Wednesday, August 22, 2012

Common Core Provides Unified Goals and Autonomy

In the August 17th edition of The Milwaukee Journal-Sentinel's “Your Views,”  a well-intentioned reader, Mr. Dick Marx, opposed Wisconsin’s adoption of the Common Core State Standards as a measurement tool for student and teacher achievement. His article, titled “School Standards Initiative Could Be Another Mistake,” is a response to an earlier OpEd titled “All Kids Need a Great Education.” 
As a teacher and proponent of Common Core, I’d like to fill in some gaps for Mr. Marx because he voices common concerns from caring individuals who do not have an insider's vantage point on education. His concerns include the possibility that Common Core will handcuff local school districts to teach prescribed curriculum rather than mold a community; that they were not authored by “stakeholders” such as teachers, school boards, and parents; and that student and teacher performance alike would be assessed through a No Child Left Behind model of standardized testing. These are all valid concerns for a supporter of schools and the individuals affected by the state’s decision.

However, many of Mr. Marx’s concerns can be alleviated with a bit of research, which will help calm instead of add to the “current anti-public education political environment” as he puts it.
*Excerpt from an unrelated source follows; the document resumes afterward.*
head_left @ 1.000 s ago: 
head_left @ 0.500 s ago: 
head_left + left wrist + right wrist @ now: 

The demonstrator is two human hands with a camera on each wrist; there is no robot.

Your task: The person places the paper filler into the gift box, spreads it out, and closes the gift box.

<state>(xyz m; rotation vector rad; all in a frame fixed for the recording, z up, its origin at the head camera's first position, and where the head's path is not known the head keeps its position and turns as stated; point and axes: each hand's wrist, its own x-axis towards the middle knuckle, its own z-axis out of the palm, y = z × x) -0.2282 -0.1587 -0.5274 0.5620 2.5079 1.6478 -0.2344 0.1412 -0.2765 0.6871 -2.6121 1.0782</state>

Mr. Marx is concerned by the idea of Common Core dictating what and when local school districts teach material, labeling this a state take over of education. This is fallacy. Common Core, like other sets of standards in the past, is designed to create equality in education across districts. By providing teachers with a common vernacular and curriculum targets, students who migrate from school to school, community to community, can be sure they will receive an equal education and have a softened transition if they do move. Common Core, adopted by more and more states, expands this benefit across state lines.

Another significant misnomer many attach to Common Core- because its been true of past sets of standards- is that it was written by legislators, not educators. Wrong. The Common Core website specifically states it is a collaboration of teachers, administrators, and education organizations such as the National Education Association and the American Federation of Teachers among others. Further, they welcome feedback on the standards from anybody willing to review them via their website.

Finally, teachers should shout from the streets something many of us have come to realize: students taught through engaging, 21st century skill based teaching strategies score just as well, if not better, on standardized tests. Good teachers never teach to the test. Good teachers teach the child, adapting standards to fit the needs of their students, parents, and communities for the betterment of everyone involved. High test scores are an indirect result of these practices and standards because students are taught how to critically think, not test cram. Critical thinkers are well equipped to succeed on any assessment. Common Core provides the best set of standard based goals yet, and teachers are more often than not provided the autonomy to direct their students toward these goals as they see fit.